0

I am currently trying to merge two csv files using the following code:

import pandas as pd
data1 = pd.read_csv("QLD.csv") 
data2 = pd.read_csv("VIC.csv")
result = pd.merge(data1[['REGION', 'TOTALDEMAND', 'RRP']], data2[['REGION', 'TOTALDEMAND', 'RRP']], on='SETTLEMENTDATE')
result.to_csv("masterfile.csv", index=False)

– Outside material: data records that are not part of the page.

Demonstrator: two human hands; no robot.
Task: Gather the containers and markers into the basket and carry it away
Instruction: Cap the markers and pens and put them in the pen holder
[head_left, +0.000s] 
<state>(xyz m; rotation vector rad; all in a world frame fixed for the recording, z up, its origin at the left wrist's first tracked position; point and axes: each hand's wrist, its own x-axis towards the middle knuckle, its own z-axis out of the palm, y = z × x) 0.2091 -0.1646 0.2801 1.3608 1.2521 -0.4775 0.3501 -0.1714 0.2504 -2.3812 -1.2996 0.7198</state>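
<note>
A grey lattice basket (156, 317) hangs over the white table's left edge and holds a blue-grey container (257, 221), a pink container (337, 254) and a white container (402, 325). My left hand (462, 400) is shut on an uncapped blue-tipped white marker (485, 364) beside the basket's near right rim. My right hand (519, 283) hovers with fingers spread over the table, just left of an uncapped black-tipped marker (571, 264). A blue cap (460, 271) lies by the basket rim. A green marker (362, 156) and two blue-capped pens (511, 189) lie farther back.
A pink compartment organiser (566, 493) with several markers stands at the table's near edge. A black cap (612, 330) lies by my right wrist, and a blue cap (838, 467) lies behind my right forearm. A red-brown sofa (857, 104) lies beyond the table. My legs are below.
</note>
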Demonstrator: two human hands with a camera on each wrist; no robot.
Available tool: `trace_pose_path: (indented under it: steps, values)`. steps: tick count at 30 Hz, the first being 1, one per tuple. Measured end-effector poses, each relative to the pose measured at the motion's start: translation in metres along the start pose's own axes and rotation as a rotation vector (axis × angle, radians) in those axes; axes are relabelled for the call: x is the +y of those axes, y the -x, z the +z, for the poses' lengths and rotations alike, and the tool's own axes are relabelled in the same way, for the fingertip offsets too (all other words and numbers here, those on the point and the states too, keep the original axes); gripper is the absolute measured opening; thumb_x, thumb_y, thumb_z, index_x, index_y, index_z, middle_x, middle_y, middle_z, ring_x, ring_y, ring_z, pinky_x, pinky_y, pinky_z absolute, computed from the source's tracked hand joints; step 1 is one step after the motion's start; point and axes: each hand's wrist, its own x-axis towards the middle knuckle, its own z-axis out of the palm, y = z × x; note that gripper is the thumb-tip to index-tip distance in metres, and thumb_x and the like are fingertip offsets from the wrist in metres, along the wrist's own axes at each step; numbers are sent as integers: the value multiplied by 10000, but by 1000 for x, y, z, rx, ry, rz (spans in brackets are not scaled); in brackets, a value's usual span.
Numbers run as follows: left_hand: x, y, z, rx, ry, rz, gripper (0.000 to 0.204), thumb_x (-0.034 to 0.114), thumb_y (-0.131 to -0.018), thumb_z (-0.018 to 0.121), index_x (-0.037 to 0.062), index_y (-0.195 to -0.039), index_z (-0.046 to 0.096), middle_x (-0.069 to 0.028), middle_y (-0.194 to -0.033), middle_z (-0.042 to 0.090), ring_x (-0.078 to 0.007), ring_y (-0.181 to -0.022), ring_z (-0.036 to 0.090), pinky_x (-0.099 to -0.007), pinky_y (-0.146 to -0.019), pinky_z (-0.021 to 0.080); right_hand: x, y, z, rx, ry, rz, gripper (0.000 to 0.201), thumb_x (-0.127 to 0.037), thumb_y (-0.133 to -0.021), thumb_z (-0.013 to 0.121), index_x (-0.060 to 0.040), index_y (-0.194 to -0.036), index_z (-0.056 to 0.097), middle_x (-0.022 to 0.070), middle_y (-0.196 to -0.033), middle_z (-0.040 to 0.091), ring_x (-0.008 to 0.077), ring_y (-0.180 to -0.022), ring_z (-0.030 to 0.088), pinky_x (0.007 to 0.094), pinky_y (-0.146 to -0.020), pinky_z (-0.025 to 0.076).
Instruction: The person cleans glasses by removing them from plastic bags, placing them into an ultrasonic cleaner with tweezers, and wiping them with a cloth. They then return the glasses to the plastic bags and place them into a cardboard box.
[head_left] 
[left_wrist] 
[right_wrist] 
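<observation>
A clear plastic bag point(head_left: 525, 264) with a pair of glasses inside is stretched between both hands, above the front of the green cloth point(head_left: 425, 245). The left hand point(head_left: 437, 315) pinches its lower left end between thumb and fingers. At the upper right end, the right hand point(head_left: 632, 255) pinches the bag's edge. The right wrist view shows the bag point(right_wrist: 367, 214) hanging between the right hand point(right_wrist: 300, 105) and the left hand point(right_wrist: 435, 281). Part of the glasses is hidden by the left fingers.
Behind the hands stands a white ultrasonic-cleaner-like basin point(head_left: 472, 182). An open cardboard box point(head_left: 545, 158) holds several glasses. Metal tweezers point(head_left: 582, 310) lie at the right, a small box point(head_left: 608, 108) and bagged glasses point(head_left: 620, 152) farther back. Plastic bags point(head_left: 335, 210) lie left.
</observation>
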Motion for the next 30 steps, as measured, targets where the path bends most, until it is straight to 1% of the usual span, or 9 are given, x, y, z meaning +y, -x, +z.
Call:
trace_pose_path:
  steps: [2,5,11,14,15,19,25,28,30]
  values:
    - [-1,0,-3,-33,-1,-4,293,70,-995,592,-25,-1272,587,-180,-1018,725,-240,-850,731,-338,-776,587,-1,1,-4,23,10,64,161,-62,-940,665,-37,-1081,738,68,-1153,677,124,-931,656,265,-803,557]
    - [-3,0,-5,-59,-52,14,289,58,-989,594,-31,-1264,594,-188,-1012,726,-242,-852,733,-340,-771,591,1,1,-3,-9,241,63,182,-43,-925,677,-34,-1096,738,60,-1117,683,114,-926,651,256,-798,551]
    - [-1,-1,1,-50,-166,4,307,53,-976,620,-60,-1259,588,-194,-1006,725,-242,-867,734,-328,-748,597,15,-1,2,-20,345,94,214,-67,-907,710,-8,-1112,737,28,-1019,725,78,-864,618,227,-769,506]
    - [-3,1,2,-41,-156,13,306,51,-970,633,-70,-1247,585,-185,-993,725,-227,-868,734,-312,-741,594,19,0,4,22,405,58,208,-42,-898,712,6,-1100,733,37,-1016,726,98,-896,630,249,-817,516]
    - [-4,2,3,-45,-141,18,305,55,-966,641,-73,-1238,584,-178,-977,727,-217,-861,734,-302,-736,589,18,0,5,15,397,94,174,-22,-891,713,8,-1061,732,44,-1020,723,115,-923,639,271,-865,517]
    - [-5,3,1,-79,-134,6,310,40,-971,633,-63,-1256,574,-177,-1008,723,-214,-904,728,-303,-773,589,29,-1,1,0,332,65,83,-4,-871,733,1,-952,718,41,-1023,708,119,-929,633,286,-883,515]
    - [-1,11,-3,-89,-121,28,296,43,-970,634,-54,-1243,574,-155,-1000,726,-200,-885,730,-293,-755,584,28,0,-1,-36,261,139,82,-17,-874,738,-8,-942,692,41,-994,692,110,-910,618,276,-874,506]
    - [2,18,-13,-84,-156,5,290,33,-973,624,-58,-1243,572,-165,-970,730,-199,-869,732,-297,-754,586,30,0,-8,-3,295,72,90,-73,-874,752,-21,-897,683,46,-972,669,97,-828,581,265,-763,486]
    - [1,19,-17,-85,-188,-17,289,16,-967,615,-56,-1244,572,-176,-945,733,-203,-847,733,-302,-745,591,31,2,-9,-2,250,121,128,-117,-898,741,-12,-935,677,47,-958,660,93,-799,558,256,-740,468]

This is what the head of each of my csv files look like: QLD VIC

When I run my code I receive this error:

Traceback (most recent call last):
  File "/Users/george/Desktop/collate/asdas.py", line 4, in <module>
    result = pd.merge(data1[['REGION', 'TOTALDEMAND', 'RRP']], data2[['REGION', 'TOTALDEMAND', 'RRP']], on='SETTLEMENTDATE')
  File "/Library/Frameworks/Python.framework/Versions/2.7/lib/python2.7/site-packages/pandas/core/reshape/merge.py", line 61, in merge
    validate=validate)
  File "/Library/Frameworks/Python.framework/Versions/2.7/lib/python2.7/site-packages/pandas/core/reshape/merge.py", line 551, in __init__
    self.join_names) = self._get_merge_keys()
  File "/Library/Frameworks/Python.framework/Versions/2.7/lib/python2.7/site-packages/pandas/core/reshape/merge.py", line 857, in _get_merge_keys
    rk, stacklevel=stacklevel))
  File "/Library/Frameworks/Python.framework/Versions/2.7/lib/python2.7/site-packages/pandas/core/generic.py", line 1382, in _get_label_or_level_values
    raise KeyError(key)
KeyError: 'SETTLEMENTDATE'

Any idea what's going wrong? Thanks

edit1: settlement data centre

user8261831
  • 464
  • 1
  • 4
  • 20

2 Answers2

1

You wish to merge on 'SETTLEMENTDATE', but this series is excluded from your input dataframes. Hence Pandas raises KeyError. Try instead:

result = pd.merge(data1[['REGION', 'TOTALDEMAND', 'RRP', 'SETTLEMENTDATE']],
                  data2[['REGION', 'TOTALDEMAND', 'RRP', 'SETTLEMENTDATE']],
                  on='SETTLEMENTDATE')
jpp
  • 159,742
  • 34
  • 281
  • 339
  • That makes sense thank you! – user8261831 Jan 20 '19 at 03:55
  • One follow up question, is there a way to have settlement to to the left of all my data, currently it is in the centre. I have edited my original post to illustrate this – user8261831 Jan 20 '19 at 03:57
  • You can use [Move column by name to front of table in pandas](https://stackoverflow.com/questions/25122099/move-column-by-name-to-front-of-table-in-pandas) after your merge. – jpp Jan 20 '19 at 03:58
1

Try:

result = pd.merge(data1[['REGION', 'TOTALDEMAND', 'RRP','SETTLEMENTDATE']], data2[['REGION', 'TOTALDEMAND', 'RRP','SETTLEMENTDATE']], on='SETTLEMENTDATE')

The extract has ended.